Manifeste Arcanum
L'atelier Arcanum n’a pas été pensé.
Il est arrivé.
Tout a commencé par une recherche simple et déçue.
Croisée dans des circonstances fortuites, la jeune Lucia* cherchait à acquérir une baguette.
Pas un objet fantaisiste.
Une baguette juste. Et belle.
Elle n’avait rien trouvé.
Alors je me suis engagé à la réaliser pour elle, autant que possible.
Le résultat fut concluant, gratifiant, et encourageant.
Il en annonçait d’autres.
Depuis, Arcanum avance sans plan figé.
Avec, parmi d’autres, un bois réel issu d’un jeune érable-vif logeant dans mon jardin.

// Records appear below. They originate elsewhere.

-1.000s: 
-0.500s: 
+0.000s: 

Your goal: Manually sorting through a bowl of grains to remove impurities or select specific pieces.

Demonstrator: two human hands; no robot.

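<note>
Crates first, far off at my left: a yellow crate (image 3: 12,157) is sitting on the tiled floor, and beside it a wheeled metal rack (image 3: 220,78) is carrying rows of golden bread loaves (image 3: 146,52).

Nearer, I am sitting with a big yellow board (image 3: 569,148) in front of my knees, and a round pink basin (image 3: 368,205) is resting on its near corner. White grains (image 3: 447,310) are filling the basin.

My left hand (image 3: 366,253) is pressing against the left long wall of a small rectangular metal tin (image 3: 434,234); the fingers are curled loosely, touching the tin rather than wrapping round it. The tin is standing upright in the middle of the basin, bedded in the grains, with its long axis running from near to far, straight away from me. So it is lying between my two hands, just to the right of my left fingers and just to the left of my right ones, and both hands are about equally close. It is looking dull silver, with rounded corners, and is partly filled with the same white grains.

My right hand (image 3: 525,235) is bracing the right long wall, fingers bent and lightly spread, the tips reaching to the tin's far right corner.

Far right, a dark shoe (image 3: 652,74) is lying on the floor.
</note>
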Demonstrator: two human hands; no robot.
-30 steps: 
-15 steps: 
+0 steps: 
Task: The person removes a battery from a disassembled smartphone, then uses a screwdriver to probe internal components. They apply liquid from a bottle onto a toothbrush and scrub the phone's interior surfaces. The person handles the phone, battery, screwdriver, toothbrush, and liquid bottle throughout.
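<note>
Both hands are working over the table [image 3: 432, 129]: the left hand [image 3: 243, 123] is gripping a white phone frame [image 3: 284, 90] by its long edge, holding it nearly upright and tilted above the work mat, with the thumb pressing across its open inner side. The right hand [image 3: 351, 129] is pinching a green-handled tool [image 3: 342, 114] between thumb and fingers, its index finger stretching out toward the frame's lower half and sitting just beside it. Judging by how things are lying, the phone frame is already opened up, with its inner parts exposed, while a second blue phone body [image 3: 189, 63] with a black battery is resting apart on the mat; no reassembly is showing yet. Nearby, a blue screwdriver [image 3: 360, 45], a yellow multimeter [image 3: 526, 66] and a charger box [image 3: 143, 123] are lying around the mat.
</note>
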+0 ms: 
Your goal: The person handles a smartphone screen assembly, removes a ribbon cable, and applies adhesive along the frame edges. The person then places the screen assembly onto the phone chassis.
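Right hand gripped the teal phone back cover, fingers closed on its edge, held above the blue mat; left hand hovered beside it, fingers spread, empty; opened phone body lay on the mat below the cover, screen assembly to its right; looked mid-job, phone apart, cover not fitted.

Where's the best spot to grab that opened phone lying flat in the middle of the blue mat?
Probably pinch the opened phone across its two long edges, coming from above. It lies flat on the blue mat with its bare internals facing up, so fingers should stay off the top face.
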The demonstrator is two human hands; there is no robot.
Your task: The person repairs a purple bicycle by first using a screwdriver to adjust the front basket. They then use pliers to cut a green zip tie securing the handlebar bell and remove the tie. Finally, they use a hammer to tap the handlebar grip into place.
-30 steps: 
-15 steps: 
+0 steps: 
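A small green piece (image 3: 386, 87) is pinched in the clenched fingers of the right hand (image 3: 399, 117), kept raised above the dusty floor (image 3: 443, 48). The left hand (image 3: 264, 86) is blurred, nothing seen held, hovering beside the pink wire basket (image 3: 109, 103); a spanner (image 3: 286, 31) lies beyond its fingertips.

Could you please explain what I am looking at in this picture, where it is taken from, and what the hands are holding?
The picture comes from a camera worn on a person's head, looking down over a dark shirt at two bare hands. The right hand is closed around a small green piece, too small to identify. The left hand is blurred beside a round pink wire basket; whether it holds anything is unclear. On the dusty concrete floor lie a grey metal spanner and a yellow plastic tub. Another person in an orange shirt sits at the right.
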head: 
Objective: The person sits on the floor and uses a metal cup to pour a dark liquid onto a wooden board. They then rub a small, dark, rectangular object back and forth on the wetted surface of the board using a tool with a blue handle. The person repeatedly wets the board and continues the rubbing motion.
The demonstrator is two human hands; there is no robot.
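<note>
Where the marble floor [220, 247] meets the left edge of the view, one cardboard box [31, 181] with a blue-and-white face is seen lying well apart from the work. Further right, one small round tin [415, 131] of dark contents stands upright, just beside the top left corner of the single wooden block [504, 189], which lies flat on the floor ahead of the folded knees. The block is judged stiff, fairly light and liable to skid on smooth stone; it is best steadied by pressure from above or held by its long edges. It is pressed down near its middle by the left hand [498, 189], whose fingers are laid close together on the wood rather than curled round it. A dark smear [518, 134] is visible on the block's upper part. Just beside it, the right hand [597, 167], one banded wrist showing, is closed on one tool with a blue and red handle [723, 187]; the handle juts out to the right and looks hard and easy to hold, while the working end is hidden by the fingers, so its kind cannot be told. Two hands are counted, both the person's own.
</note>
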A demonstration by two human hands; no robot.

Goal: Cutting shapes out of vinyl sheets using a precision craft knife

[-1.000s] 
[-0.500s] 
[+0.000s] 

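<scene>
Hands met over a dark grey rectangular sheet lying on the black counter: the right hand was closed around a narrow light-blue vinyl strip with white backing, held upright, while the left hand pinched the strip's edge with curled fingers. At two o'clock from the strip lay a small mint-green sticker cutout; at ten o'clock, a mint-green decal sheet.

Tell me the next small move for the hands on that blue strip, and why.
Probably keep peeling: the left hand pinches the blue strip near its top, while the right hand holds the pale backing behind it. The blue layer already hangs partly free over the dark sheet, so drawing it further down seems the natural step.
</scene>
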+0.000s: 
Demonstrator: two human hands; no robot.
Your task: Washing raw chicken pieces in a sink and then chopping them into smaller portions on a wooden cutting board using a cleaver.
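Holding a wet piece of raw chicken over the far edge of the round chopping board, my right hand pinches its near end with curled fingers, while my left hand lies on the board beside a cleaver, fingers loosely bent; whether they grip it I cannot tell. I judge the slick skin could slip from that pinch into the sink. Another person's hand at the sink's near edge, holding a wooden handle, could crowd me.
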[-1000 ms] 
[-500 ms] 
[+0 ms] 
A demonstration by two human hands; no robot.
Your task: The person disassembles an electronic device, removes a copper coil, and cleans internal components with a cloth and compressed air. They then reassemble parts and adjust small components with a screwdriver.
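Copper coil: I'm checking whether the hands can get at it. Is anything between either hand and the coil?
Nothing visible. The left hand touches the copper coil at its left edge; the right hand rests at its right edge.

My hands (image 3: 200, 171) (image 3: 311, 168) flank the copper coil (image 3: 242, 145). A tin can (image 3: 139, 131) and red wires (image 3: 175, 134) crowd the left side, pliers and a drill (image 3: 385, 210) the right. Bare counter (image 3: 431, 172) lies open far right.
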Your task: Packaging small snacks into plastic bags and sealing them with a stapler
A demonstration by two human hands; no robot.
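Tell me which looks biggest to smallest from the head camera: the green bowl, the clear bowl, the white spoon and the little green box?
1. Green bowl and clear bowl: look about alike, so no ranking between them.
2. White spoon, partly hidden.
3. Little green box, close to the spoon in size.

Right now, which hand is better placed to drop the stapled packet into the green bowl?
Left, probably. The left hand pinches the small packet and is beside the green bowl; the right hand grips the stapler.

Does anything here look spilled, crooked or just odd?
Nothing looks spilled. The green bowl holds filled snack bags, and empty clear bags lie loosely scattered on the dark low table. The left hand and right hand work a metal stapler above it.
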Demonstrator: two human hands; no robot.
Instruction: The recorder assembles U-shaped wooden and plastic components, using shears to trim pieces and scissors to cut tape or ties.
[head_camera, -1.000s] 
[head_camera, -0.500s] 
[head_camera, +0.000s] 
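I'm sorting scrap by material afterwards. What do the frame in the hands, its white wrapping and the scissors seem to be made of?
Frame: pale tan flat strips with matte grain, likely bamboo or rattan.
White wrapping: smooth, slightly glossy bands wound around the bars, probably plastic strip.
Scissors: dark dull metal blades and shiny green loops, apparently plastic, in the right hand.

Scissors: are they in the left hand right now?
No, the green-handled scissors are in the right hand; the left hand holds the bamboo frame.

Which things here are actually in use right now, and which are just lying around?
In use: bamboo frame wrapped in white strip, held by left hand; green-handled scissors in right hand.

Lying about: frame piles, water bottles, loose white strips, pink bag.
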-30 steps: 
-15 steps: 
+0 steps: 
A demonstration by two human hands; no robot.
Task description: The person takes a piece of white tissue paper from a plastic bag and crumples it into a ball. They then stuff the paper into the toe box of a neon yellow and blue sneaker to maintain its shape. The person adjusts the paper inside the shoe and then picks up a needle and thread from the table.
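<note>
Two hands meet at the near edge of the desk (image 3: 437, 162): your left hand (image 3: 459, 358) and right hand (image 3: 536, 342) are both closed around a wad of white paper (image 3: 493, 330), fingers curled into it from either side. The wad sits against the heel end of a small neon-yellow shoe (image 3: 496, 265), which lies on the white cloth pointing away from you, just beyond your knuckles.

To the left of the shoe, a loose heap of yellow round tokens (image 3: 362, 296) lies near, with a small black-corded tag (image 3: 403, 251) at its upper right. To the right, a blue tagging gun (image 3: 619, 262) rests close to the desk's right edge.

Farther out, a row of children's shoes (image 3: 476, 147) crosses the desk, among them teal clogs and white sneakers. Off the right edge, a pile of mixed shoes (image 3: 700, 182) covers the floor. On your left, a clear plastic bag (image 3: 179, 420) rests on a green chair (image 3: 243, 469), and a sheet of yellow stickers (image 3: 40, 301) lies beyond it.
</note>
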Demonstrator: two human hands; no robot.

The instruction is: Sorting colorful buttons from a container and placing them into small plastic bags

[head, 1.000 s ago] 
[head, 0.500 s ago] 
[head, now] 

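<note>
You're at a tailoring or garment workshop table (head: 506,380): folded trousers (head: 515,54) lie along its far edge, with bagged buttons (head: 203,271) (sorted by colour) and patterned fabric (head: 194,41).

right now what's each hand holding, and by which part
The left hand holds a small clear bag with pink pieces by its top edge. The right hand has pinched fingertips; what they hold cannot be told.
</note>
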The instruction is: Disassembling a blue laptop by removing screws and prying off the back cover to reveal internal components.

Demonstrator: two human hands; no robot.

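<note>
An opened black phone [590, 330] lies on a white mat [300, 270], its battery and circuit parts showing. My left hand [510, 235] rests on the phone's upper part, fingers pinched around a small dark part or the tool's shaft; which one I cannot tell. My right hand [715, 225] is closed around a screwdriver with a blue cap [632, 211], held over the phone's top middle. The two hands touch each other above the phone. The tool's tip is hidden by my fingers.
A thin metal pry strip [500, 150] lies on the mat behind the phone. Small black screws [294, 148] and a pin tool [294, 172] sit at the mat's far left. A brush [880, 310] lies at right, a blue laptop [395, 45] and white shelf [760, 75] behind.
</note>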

Un ami-arbre, qui inscrit le travail dans le temps long, celui qui ne négocie pas.
Les pierres sont choisies pour leur présence, pas pour leur éclat.
Parfois aussi pour les visions qu’elles suscitent.
La sculpture est lente, parfois exigeante.
La dorure est un moment de bascule, où tout peut se perdre.
Et puis il y a cette morsure.
Fabriquer des objets sans utilité directe, réelle.
Y consacrer du temps, de l’énergie, une part significative d’une vie.
Le savoir et continuer quand même.
Heureux de la diversité du chemin.
Ces pièces ne servent pas.
Elles refusent la servitude.
Elles existent.
Et cette existence crée un seuil.
Un point de cristallisation pour l’imaginaire de celui ou celle qui les tient.
Un espace où quelque chose peut commencer à circuler.
Les pièces ne sont pas exécutées.
Elles apparaissent.
À condition de laisser faire, tout en tenant fermement.
Arcanum n’est pas un discours.
C’est un atelier où quelque chose insiste jusqu’à exister.
* Le prénom a été changé. Si elle consulte cette page, la personne concernée se reconnaîtra.